Dataset excerpt —
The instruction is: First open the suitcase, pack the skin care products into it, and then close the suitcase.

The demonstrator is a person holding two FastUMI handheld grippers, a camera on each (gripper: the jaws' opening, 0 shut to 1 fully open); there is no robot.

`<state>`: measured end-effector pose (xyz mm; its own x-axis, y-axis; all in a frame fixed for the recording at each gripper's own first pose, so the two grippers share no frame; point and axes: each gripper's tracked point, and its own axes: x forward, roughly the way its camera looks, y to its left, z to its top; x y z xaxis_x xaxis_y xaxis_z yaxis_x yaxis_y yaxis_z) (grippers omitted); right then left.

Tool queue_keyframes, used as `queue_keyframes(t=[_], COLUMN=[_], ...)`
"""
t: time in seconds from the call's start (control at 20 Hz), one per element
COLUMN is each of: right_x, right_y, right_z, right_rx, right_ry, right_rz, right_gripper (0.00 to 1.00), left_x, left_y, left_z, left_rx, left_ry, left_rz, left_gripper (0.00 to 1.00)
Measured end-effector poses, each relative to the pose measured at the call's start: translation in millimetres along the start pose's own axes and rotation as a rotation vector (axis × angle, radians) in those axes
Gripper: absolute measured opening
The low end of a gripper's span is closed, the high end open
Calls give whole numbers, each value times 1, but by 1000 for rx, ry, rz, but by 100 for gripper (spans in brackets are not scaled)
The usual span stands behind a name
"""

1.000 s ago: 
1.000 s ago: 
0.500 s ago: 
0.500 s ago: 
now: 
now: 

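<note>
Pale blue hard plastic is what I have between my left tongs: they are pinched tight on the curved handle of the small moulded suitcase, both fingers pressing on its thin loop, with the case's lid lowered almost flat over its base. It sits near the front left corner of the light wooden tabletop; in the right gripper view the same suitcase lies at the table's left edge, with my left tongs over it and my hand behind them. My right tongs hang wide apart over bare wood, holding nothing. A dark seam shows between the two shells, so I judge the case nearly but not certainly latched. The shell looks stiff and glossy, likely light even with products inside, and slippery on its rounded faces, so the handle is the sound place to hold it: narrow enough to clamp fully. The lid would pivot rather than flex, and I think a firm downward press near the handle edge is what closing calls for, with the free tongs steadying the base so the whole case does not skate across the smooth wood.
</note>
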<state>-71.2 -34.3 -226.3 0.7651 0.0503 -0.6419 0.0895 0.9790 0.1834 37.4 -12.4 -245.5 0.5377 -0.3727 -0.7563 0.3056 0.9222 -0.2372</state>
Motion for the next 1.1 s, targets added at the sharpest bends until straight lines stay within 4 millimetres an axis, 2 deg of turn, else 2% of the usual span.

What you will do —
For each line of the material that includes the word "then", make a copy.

Response —
The instruction is: First open the suitcase, pack the skin care products into it, and then close the suitcase.
`<state>`: measured end-effector pose (xyz mm; its own x-axis, y-axis; all in a frame fixed for the recording at each gripper's own first pose, so the two grippers share no frame; point and axes: each gripper's tracked point, and its own axes: x forward, roughly the way its camera looks, y to its left, z to its top; x y z xaxis_x xaxis_y xaxis_z yaxis_x yaxis_y yaxis_z) (grippers omitted); right then left.

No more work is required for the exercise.